When he blocked my left cross, his right wrist can still controlled on my right arm wrist. We drilled this about 100 times until he understood the usage of Fu Shou and Bong Shou.

There were no form training involved and no stance training involved. We just started from "partner drills" to deal with a common jab, cross combo. 

What's your opinion about this training approach?


----------



## wckf92 (Jun 10, 2016)

Kung Fu Wang said:


> What's your opinion about this training approach?



My opinion is that you are ingraining an undesirable behavior in your student. But, since you just admitted that you don't really train / teach any specific MA...no worries!


----------



## Nobody Important (Jun 10, 2016)

Kung Fu Wang said:


> In today's class, my student asked me to teach him some WC. I usually don't teach any particular MA style.
> 
> - We both have right leg forward.
> - I threw a right jab, he blocked with right Tang Shou to his left.
> ...


Personally I'm a fan of simple 1, 2, 3 type training.

I often have students face off and drill 1 defensive technique vs. 1 offensive technique until it is understood, no deviation. From there we work further and more organically, but at a basic level we just drill it to understand purpose.

In example we will take bong and do drills, high , low, sweeping, barring etc. Learning all the different uses bong has to offer in simple 1 to 1 application without the convolution of strategy or theory. There has to be a starting point for every new technique or concept introduced.


----------



## Flying Crane (Jun 10, 2016)

I don't believe wing chun is so much about specific techniques, as it is about developing the principles.  Then, the technique expresses the principles.  But you need the principles first, and that is what stance and forms help develop.  Technique without understanding the principles is just flapping your arms.


----------



## JowGaWolf (Jun 10, 2016)

Kung Fu Wang said:


> There were no form training involved and no stance training involved.

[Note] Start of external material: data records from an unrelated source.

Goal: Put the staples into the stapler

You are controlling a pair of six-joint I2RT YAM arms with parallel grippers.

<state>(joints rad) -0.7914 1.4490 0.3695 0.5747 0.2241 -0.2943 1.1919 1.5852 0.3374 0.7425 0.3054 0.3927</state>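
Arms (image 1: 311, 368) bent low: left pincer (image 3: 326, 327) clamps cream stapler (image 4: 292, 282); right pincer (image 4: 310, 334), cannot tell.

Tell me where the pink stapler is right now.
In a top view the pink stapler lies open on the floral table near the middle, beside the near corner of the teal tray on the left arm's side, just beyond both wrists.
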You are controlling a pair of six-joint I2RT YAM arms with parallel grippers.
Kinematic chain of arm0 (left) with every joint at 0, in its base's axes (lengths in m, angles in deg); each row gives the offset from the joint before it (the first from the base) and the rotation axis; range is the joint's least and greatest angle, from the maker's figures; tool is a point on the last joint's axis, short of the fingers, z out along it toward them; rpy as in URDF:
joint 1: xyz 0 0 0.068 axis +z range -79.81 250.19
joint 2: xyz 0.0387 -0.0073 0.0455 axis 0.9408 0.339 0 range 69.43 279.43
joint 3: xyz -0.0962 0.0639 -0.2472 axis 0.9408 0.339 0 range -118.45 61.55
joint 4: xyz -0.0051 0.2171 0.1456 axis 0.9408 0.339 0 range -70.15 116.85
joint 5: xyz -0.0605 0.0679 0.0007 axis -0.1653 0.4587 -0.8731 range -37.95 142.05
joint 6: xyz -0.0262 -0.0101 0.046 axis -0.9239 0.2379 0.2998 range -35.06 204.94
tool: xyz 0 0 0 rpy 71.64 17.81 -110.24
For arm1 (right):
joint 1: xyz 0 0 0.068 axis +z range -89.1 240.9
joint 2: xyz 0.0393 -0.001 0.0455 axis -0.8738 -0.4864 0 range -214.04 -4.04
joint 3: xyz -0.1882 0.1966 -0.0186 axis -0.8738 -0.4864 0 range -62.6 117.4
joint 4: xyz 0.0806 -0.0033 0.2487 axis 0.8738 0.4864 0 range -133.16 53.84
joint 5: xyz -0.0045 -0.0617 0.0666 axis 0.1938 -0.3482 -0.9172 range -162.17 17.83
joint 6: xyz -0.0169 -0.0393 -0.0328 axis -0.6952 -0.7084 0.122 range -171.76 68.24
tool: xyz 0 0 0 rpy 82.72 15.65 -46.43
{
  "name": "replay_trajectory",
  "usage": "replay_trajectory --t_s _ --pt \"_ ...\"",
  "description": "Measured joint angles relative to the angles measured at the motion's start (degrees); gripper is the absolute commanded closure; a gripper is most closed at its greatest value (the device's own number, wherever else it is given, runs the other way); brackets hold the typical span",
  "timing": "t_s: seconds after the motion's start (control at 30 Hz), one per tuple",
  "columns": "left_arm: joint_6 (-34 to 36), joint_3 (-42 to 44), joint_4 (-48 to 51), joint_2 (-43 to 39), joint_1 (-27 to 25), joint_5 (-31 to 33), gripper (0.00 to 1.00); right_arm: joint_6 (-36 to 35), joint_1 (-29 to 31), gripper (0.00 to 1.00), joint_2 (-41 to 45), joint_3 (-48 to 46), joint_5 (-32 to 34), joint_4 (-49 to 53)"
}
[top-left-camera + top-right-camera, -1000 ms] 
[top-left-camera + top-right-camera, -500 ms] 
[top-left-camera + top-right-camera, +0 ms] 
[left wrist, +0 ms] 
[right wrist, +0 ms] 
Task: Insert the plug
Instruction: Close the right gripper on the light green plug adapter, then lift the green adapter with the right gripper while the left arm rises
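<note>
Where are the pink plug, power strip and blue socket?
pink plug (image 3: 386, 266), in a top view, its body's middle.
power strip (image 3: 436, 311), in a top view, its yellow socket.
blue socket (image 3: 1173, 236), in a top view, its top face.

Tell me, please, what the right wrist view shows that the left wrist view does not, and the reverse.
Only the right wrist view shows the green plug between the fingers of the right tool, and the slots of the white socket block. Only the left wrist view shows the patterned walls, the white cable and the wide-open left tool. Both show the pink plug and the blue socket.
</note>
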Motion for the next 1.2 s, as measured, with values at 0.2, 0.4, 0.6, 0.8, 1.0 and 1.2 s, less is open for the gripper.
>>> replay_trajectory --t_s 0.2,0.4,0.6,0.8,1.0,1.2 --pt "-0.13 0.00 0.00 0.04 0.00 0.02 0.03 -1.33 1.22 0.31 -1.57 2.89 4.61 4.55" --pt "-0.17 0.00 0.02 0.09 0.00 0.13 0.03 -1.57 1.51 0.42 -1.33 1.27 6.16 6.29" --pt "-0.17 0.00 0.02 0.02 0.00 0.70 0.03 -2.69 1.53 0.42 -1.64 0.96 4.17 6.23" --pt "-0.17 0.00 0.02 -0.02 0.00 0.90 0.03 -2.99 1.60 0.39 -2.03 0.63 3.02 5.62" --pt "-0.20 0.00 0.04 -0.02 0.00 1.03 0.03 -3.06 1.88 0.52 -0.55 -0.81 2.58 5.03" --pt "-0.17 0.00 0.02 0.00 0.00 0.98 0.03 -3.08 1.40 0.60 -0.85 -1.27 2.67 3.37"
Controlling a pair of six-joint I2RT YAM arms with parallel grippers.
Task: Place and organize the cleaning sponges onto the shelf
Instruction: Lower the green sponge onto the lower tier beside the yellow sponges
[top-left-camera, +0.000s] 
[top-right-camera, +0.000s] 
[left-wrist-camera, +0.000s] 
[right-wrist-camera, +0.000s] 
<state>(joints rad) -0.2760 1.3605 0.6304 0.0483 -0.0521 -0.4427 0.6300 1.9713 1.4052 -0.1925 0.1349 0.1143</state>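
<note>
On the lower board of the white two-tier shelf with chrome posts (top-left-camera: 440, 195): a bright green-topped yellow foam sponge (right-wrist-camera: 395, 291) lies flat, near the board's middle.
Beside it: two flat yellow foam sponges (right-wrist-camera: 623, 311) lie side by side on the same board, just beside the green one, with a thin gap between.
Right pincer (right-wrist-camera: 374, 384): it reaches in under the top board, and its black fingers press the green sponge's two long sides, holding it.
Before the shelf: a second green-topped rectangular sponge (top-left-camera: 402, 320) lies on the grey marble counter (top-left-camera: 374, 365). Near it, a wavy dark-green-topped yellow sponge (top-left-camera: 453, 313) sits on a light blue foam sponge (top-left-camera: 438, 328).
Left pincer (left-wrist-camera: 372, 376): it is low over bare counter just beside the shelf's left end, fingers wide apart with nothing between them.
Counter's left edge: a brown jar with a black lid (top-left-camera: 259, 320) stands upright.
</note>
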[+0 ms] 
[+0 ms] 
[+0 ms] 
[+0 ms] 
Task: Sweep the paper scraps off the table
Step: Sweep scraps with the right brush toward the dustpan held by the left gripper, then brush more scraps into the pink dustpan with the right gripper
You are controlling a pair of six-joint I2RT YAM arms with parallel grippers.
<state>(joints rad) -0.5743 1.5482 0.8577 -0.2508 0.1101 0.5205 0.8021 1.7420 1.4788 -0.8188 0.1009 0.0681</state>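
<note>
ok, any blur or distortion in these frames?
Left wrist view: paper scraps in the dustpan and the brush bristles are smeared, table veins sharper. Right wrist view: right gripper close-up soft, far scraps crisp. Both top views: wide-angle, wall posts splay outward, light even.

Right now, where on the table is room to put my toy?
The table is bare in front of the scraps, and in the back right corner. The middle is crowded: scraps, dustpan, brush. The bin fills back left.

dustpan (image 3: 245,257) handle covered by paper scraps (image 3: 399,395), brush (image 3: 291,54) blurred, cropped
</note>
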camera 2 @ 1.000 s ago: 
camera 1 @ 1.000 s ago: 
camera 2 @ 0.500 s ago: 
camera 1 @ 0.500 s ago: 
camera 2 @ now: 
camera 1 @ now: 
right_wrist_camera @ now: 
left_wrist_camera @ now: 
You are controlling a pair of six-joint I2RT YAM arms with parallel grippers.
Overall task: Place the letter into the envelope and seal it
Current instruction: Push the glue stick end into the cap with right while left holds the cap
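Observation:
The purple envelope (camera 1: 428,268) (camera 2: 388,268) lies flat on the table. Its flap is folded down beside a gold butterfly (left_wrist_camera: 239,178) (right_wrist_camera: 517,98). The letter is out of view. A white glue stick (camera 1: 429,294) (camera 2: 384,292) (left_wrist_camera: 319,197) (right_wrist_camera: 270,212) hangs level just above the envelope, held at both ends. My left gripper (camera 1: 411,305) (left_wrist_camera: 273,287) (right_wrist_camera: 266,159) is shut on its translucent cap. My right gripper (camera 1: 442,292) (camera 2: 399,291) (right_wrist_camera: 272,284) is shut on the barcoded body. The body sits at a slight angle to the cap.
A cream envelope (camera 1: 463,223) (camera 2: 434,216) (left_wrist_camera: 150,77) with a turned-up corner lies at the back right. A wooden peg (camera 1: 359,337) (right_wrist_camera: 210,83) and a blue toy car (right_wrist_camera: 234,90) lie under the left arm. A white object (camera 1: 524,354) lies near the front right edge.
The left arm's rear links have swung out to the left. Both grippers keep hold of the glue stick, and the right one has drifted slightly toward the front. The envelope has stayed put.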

We just started from "partner drills" to deal with a common jab, cross combo.
> 
> What's your opinion about this training approach?


Wow I really don't have an opinion.  I got some facts though.  The ability to use the technique will only be as strong as the stance will allow it.  A weak stance is unstable and it destroys the structure of a technique, the movement of the body, and reduces one's ability to defend effectively.

Oh and as for you training the student..  I don't have an opinion about that.  Training is basically up to the person that is teaching.  The teacher (in this case you) can choose what to train and when.


----------



## Kung Fu Wang (Jun 10, 2016)

JowGaWolf said:


> The ability to use the technique will only be as strong as the stance will allow it.  A weak stance is unstable and it destroys the structure of a technique, ...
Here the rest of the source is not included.